Impressions campaigns are priced based on a CPM rate, which means Cost Per Thousand impressions (M is the roman numeral for 1,000). So if an ad type costs $1 CPM, this means that you’re getting 1,000 loads of your ad for every dollar you spend.

It’s worth noting, that it takes many loads of an ad for it to get clicked on. There will be lots of other ads on the page at the same time as yours, and your ad might load on a part of the page that a user doesn’t end up seeing. This is why these ad displays are measured in thousands – you need to have your ad served many times to get any results at all.

I can’t see my ad!



It’s also worth noting that the entire system is automated and randomized. Using advanced technology, our ad server calculates the total number of available ad space, as well as the total number of advertisers, and constantly distributes ads throughout the sites at random.

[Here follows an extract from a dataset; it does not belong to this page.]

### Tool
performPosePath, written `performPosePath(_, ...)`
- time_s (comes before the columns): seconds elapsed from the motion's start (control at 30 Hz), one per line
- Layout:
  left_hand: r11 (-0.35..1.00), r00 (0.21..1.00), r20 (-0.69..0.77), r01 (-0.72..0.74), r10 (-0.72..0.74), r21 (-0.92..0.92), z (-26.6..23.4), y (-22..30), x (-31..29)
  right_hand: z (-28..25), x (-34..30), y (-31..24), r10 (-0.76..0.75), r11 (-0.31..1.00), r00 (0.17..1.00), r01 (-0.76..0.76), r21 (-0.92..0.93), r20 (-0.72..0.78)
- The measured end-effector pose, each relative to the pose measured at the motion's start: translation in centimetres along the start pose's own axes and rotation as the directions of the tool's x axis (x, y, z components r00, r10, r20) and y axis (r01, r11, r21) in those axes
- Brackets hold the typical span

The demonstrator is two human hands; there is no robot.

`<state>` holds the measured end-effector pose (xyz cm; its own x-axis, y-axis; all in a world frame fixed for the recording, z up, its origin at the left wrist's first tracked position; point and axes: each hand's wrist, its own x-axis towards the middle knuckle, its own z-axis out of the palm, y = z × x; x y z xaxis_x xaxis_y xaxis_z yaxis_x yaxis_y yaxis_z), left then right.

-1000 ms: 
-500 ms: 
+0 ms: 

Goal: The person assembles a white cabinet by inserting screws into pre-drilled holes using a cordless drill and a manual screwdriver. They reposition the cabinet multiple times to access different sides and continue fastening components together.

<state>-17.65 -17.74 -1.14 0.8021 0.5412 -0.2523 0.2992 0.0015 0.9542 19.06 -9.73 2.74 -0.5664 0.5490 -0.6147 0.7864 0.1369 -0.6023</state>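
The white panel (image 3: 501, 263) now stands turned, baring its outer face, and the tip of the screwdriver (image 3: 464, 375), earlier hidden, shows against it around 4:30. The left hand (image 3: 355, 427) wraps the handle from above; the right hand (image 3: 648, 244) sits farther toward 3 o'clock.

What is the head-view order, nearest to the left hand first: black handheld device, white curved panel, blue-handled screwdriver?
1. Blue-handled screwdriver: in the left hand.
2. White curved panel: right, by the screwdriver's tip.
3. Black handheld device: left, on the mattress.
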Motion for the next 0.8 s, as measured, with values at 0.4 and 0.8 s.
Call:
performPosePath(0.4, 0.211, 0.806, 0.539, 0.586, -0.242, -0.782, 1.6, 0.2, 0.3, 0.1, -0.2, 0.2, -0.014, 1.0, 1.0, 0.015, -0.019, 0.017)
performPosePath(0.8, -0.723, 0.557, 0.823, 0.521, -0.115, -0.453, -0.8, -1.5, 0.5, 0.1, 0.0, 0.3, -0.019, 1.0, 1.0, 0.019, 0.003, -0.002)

This means that every time you refresh the page, you’ll see your ad in different places. It also means that sometimes you won’t see your ad at all. This is because you have a finite number of impressions for your ads, and the website you’re on is serving many more people than that every month.

So for the sake of distributing your impressions as evenly as possible, and to account for the many advertisers who also want their ad to be seen, it’s quite possible that you might visit a page and not see your ad.

The good news is, because we’re using impressions, if you don’t see your ad, you also weren’t charged for it. The system only counts an impression if your ad actually loads.


Why complicate things with impressions?



Pricing based off impressions is certainly more complicated than just a flat price per month. It would be great if we could just say “pay $1,000 and you’ll be up on the top right corner for a month”.

The issue with a flat rate pricing structure, is it doesn’t account for a website’s monthly traffic. Your entire purpose in placing ads is to get seen by a site’s visitors. But what if a site gets a ton of visitors in a month? You’re just getting way more views for less money. What if they have a slow month and less people visit the site? You just overpaid.

Furthermore, large websites with millions of visitors per month would be delivering so much value to a single banner ad that it would be cost-prohibitive for most advertisers to even place an ad. Getting millions of eyeballs on ad would make an ad extremely valuable, but most people wouldn’t be able to pay for it.

Selling ads based off impression solves both issues – it makes sure you get exactly what you pay for, and allows high traffic sites to unbundle their ad zones and sell smaller segments of their overall traffic to more advertisers.

In a nutshell, impressions democratize the advertising experience for all parties – serving the interests of both the website and the many advertisers who want to place ads on the site.